Affordable Language Services: Implications for Health Care Organizations


 

Publication Date: April 2007

Publisher: Robert Wood Johnson Foundation

Author(s): Hablamos Juntos

Research Area: Health

Type: Report

Abstract:

The U.S. is more linguistically diverse now than at any time since the early 1900s. Recent immigration trends have significantly increased the number of people who speak a language other than English at home. This segment of the population grew by 38 percent in the 1980s and by 47 percent in the 1990s. By 2000, 47 million persons over the age of five spoke a language other than English in the home. Rapid growth of the limited English proficiency (LEP) population is emerging as a new risk that few health organizations are prepared to handle. Adding to this complexity for health care organizations is the fact that language barriers affect hundreds of different language communities. The most rapid growth has been in smaller language communities, with the numbers of Russian speakers nearly tripling and Vietnamese and French Creole (including Haitian Creole) speakers doubling over the last decade. Such language barriers threaten the health care of millions of people.

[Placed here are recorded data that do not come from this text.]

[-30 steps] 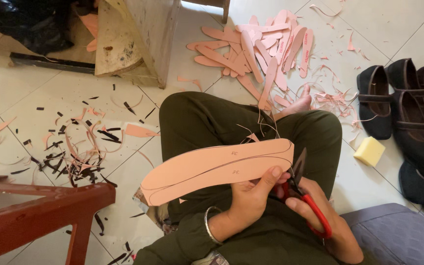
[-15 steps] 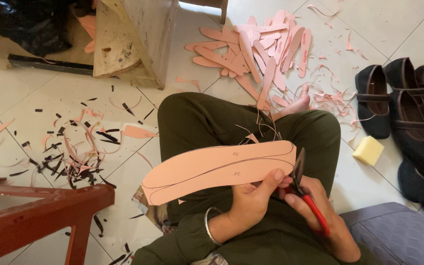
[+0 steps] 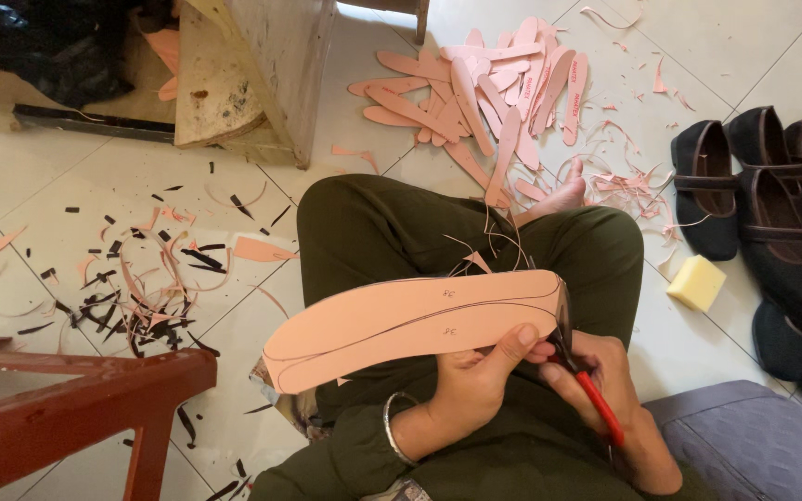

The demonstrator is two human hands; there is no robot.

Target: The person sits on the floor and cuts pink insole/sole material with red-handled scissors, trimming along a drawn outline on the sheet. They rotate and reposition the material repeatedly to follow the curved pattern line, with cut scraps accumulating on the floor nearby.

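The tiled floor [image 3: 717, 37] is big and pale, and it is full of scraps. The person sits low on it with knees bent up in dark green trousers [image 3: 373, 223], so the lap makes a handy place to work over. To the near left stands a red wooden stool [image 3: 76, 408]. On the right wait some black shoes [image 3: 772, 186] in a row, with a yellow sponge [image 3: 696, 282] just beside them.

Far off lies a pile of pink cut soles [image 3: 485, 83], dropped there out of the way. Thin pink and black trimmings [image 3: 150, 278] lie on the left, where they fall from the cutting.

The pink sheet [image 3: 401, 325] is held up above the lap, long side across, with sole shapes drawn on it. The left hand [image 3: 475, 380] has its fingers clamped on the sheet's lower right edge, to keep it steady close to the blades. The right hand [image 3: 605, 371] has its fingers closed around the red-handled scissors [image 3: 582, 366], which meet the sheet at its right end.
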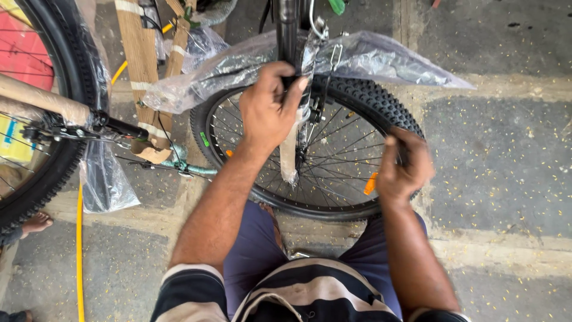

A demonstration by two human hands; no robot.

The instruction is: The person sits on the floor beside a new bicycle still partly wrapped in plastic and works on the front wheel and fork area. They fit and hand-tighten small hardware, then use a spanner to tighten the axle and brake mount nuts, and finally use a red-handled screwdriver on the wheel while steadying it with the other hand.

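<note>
Your left hand (269, 110) is closed around the black fork leg (290, 36) of the bicycle, just above the front wheel (310, 149), with the fingers wrapped tight over the leg and the loose clear plastic wrap (238, 68) that drapes across the top of the tyre. Your right hand (405, 167) is curled shut on the right side of that tyre, thumb up; something dark and thin seems to sit in the fist, but you cannot tell what it is. The wheel stands upright between your knees, its near rim close to your blue shorts (256, 250), so there is little room on the near side. To the right the concrete floor (506, 161) lies open out to the picture's edge; to the left the space is crowded by a second wheel (53, 119), cut off by the left edge, and by cardboard-wrapped tubes (140, 59) standing beside it. You can count two wheels, two hands, one orange reflector (370, 183) in the spokes, one yellow hose (78, 250) running along the floor at the left, and one bare foot (37, 222) of another person at the far left. The fork's upper end runs out of the top of the frame, and the wrap blurs the brake parts behind it.
</note>
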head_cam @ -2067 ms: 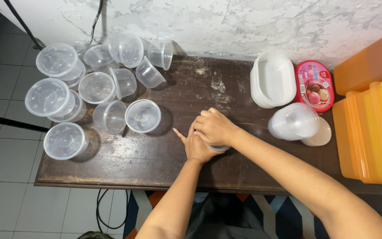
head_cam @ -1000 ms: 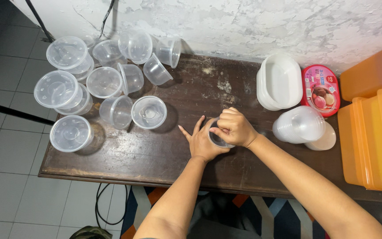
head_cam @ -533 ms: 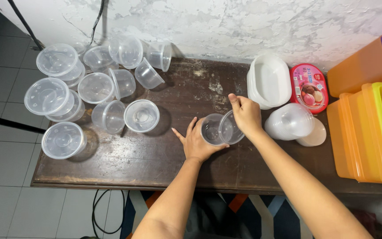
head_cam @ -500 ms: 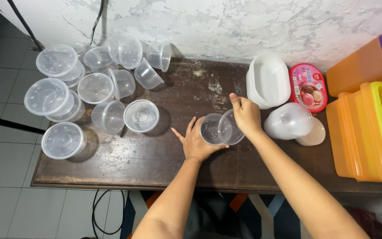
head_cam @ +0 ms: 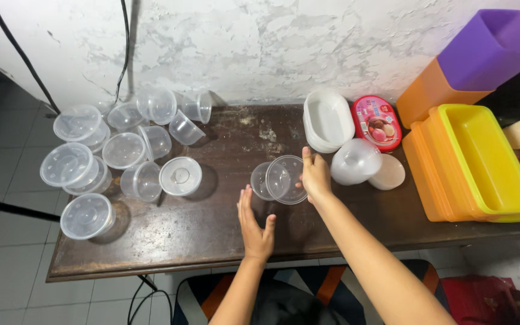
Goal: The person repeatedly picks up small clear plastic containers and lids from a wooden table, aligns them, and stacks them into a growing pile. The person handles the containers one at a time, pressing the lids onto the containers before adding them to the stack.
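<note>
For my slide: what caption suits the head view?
Right hand lifts a clear lid off a round container; left hand flat on table.

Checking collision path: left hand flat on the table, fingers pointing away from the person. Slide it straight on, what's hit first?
Likely the small clear plastic cup just ahead of the left hand, which the right hand holds with its round clear lid. Height is unclear.

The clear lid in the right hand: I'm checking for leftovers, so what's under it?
The right hand tilts the clear lid over a small clear cup, which looks empty. The lid covers part of the cup's right rim.
</note>
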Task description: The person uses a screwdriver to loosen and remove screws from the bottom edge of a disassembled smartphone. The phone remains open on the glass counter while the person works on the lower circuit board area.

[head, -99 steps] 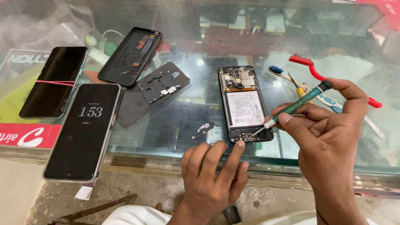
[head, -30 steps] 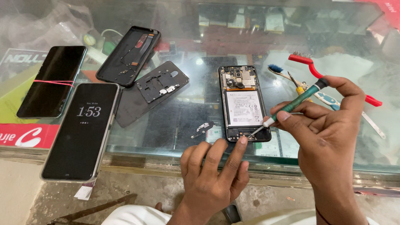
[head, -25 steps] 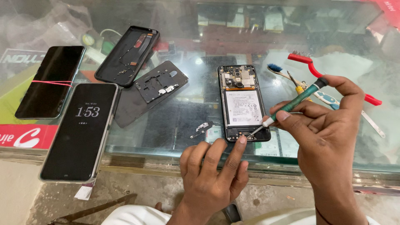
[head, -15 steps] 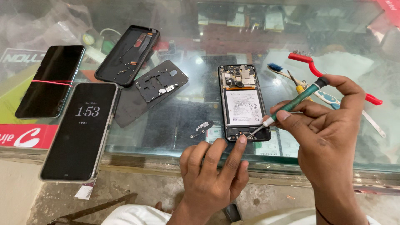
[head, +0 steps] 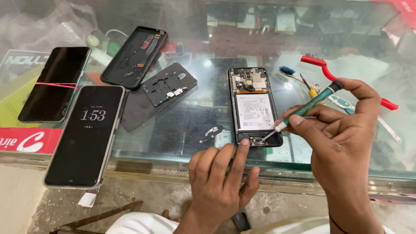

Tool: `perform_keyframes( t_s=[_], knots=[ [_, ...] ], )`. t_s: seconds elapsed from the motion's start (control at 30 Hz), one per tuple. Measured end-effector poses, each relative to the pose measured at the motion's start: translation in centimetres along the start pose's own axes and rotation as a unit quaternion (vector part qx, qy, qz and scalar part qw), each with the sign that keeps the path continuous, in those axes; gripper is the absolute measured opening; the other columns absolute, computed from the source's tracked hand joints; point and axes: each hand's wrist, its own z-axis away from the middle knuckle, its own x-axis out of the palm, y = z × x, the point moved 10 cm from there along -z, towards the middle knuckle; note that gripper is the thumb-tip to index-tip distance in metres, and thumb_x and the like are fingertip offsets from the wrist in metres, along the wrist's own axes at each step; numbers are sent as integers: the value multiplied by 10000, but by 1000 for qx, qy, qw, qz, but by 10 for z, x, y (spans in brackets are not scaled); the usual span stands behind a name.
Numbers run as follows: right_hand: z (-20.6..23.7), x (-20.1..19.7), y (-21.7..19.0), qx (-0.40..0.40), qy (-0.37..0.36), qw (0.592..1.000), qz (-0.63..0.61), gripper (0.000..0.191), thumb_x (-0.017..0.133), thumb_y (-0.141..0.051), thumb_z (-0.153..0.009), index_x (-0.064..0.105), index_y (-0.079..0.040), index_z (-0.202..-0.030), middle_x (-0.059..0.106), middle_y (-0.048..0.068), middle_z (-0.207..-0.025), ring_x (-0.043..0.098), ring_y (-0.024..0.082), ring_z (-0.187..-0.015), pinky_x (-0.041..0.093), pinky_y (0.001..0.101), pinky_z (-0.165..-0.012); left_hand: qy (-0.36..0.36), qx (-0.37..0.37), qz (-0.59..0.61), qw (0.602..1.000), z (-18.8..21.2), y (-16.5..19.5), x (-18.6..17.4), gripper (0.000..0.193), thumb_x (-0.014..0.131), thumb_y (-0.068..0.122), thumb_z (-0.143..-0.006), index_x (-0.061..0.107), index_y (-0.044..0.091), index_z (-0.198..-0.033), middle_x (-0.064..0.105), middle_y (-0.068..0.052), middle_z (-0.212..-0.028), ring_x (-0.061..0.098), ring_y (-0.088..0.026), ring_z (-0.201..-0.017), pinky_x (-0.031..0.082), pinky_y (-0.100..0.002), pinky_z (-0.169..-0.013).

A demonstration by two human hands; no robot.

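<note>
Right hand (head: 342, 143): still pinching green screwdriver (head: 308, 106), tip unmoved at opened phone (head: 254, 106) bottom edge.
Left hand (head: 221, 177): empty, fingers spread, fingertip steadying phone, centre frame.

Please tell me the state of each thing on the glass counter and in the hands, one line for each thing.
Opened phone: back off, battery and board showing.
Screwdriver: in right hand, tip at the phone's lower end.
Left hand: fingertip pressing the phone's bottom edge.
Lit phone: screen on, showing a clock.
Dark phone: screen off, red band around it.
Back cover: removed, inside up.
Red brush: lying unused.
</note>
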Motion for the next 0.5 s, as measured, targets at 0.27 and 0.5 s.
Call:
perform_keyframes(
  t_s=[0.27,0.5],
  knots=[
    [0,1,1,3,6,1000,9,687,672,92,-976,221,-10,-1484,706,235,-939,747,228,-920,633,313,-905,2,-1,4,1000,4,-1,4,455,600,397,-1060,670,65,-1362,605,-68,-1209,515,-253,-1151,427,-433,-991],
    [-1,1,-1,2,16,998,62,711,710,96,-967,225,4,-1478,686,207,-849,727,207,-839,620,292,-844,4,-3,8,1000,3,-1,1,426,620,389,-1051,675,68,-1324,609,-86,-1198,532,-263,-1149,439,-443,-982]
  ],
)
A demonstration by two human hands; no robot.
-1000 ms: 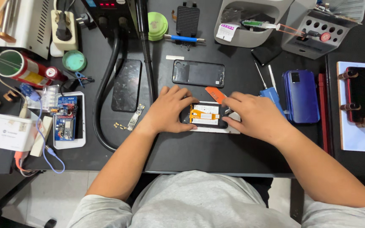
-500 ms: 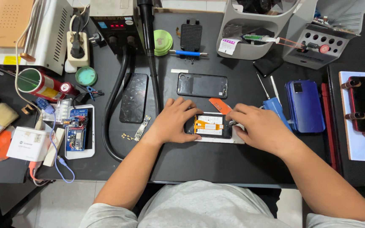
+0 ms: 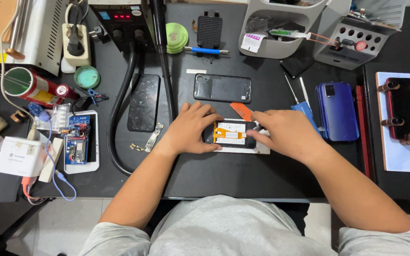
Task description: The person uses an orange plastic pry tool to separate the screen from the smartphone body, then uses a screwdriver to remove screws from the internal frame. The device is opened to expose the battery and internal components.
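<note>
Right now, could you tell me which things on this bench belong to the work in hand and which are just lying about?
In hand:
- left hand
- right hand
- opened phone
- white mat under it

Lying about:
- blue phone
- black back cover
- orange pick
- cracked screen
- red can
- circuit board

We see a white box point(image 3: 19, 156) with a small dark label at the surface's left edge, a red lit display point(image 3: 122, 16) on the black unit up top, and a white-and-pink label point(image 3: 252, 42) on the grey holder.
</note>
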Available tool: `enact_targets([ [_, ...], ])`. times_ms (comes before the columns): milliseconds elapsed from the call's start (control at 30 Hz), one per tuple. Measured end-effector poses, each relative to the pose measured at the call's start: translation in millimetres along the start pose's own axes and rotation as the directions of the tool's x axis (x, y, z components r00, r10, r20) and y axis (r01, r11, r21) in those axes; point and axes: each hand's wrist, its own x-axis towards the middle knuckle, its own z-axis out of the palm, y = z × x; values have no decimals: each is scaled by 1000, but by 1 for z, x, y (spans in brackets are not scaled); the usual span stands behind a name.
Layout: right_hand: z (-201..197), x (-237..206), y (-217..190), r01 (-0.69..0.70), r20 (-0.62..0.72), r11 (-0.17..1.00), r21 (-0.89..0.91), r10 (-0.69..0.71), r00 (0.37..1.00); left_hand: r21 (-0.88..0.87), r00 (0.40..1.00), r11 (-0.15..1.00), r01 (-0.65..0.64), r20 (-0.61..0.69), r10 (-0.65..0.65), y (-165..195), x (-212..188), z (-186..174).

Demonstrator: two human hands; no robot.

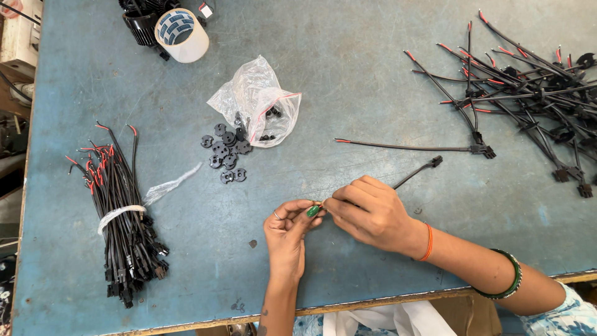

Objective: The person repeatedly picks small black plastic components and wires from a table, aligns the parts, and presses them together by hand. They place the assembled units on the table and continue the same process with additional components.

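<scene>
Blue table (373,56). Loose cable pile (528,93) far right; tied bundle (124,230) at left. Plastic bag (258,99) and black discs (225,152) mid-table, tape roll (181,34) at top. Right hand (370,211), fingers pinched shut on a black cable (418,170) near the front edge. Left hand (287,233) touches it, fingertips closed on the cable's end. What the fingers pinch there cannot be made out.

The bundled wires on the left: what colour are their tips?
Red tips on black wires, head view.
</scene>
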Motion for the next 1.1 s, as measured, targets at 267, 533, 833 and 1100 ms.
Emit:
enact_targets([
  [267, 2, -6, 2, 47, 28, 998, 37, -48, 998, 125, 996, 989, -78, -39, 84, -4, -2, 1],
  [533, 12, -10, 3, -131, -21, 986, 106, 134, 991, 156, 989, 977, -147, 13, 147, -6, -7, 6],
  [833, 10, -7, 1, -313, 108, 897, 313, 294, 950, 207, 984, 965, -160, -44, 173, -3, -6, 7],
  [1100, 13, -13, 4, -417, 184, 804, 424, 375, 909, 303, 949, 899, -316, 110, 296, 0, -11, 13],
])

To address this problem, the Robert Wood Johnson Foundation funded Hablamos Juntos (Spanish for “We Speak Together”), an initiative to develop affordable solutions for eliminating language barriers in health care. This work is focused on Spanish speakers, who account for approximately 60 percent of LEP patients seeking health care. This population is comprised of people from 20 different countries where the Spanish language has evolved into many regional varieties. This brief highlights the effects of language barriers on patient safety and quality of health care and the challenges organizations must overcome in order to effectively address language barriers. Drawing on the experiences of the 10 Hablamos Juntos demonstration sites, this brief also highlights the lessons that participating providers, health plans and other organizations learned, and suggests next steps that need to be taken in order to ensure that the nation's LEP patients receive safe, high quality health care.